FDI in Thailand

Overview by Globlatrade.net:

FDI in Figures

Foreign direct investment has been an important element of Thailand's economic development process. The immense foreign currency influx after Thailand's financial liberalization in 1990, helped to increase the country's competitiveness. In the context of the recession and relatively slow recovery after the 1997 crisis, the FDI's role became even more crucial in helping re-capitalize failing industries, bring in new technologies, generate or save jobs, assist with policy reforms and play a role in addressing the poverty and social inequalities challenges.

Thailand is an important FDI destination. In terms of investment, the country offers an attractive and modern legal framework and its economy benefits form the regional dynamism. In 2009, Thailand ranked amongst the first destinations for FDI and was the second ASEAN (Association of the Nations of the Southeast Asia) country, after Singapore, in terms of FDI stock.
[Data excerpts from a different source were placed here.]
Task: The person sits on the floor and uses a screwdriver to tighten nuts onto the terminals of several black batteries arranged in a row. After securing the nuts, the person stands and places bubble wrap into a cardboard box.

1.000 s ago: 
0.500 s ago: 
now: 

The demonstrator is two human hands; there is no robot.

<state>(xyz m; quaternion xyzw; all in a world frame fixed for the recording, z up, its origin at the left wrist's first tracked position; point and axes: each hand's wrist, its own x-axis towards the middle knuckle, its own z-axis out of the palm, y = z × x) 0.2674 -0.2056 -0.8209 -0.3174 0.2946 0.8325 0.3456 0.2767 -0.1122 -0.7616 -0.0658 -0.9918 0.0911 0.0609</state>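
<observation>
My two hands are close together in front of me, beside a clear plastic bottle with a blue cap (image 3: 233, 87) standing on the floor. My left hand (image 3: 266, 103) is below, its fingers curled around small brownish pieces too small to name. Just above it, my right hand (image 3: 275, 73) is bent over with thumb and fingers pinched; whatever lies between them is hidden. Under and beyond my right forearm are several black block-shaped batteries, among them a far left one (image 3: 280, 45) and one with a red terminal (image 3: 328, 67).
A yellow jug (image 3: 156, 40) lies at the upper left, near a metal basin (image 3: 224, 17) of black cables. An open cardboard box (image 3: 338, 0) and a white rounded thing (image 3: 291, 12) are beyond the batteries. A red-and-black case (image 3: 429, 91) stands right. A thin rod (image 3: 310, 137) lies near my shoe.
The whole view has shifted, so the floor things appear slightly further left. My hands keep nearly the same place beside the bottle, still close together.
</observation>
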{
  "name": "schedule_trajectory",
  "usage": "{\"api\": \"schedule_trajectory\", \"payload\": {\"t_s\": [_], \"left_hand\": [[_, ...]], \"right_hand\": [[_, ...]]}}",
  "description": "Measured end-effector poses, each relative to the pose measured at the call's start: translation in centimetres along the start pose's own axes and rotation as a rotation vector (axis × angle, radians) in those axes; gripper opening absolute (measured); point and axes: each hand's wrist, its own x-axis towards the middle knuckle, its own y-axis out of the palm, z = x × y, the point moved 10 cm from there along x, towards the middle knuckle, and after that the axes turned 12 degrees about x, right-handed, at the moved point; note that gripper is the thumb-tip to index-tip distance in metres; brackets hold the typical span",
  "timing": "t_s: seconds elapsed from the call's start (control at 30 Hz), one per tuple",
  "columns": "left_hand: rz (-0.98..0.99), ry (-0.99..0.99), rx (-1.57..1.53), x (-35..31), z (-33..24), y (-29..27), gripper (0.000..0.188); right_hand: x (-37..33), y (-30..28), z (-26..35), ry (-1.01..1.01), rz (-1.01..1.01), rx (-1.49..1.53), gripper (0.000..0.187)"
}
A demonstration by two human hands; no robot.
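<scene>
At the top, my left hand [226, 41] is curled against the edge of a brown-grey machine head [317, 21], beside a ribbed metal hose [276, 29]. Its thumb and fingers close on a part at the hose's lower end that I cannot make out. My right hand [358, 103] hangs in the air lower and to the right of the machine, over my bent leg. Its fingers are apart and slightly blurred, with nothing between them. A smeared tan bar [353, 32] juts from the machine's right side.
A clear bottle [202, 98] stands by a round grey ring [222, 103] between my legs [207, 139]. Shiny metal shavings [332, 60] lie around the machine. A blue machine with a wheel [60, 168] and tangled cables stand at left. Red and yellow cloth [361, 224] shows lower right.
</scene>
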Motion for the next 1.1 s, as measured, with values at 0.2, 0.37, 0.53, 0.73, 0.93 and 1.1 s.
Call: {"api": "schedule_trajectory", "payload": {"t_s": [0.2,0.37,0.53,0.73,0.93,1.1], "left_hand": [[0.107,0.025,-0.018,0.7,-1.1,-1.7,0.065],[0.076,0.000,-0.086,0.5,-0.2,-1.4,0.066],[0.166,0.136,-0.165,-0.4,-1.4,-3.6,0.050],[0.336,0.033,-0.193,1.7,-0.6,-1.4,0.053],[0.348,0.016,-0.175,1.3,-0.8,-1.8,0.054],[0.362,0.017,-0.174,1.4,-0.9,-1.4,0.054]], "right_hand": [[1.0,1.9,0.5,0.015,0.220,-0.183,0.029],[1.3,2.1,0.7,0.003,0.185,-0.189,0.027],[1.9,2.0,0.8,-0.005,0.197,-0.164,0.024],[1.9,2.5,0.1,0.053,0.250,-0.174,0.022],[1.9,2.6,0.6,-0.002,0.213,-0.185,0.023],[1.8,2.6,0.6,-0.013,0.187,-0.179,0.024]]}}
However, due to the US financial turmoil and the slowing of the global economy, as well as the country’s own political instability, the FDI influx dried up in 2008-2009. They should continue their recovery which began in 2010.

Foreign Direct Investment 2007 2008 2009
FDI Inward Flow (million USD) 11,355 8,544 5,949
FDI Stock (million USD) 94,112 93,046 99,000
Performance Index*, Ranking on 141 Economies 73 83 70
Potential Index**, Ranking on 141 Economies 61 62 -
Number of Greenfield Investments*** 123 330 273
FDI Inwards (in % of GFCF****) 17.4 11.4 14.8
FDI Stock (in % of GDP) 38.1 34.2 37.5

Source: UNCTAD

Note: * The UNCTAD Inward FDI Performance Index is Based on a Ratio of the Country's Share in Global FDI Inflows and its Share in Global GDP. ** The UNCTAD Inward FDI Potential Index is Based on 12 Economic and Structural Variables Such as GDP, Foreign Trade, FDI, Infrastructures, Energy Use, R&D, Education, Country Risk. *** Green Field Investments Are a Form of Foreign Direct Investment Where a Parent Company Starts a New Venture in a Foreign Country By Constructing New Operational Facilities From the Ground Up. **** Gross Fixed Capital Formation (GFCF) Measures the Value of Additions to Fixed Assets Purchased By Business, Government and Households Less Disposals of Fixed Assets Sold Off or Scrapped.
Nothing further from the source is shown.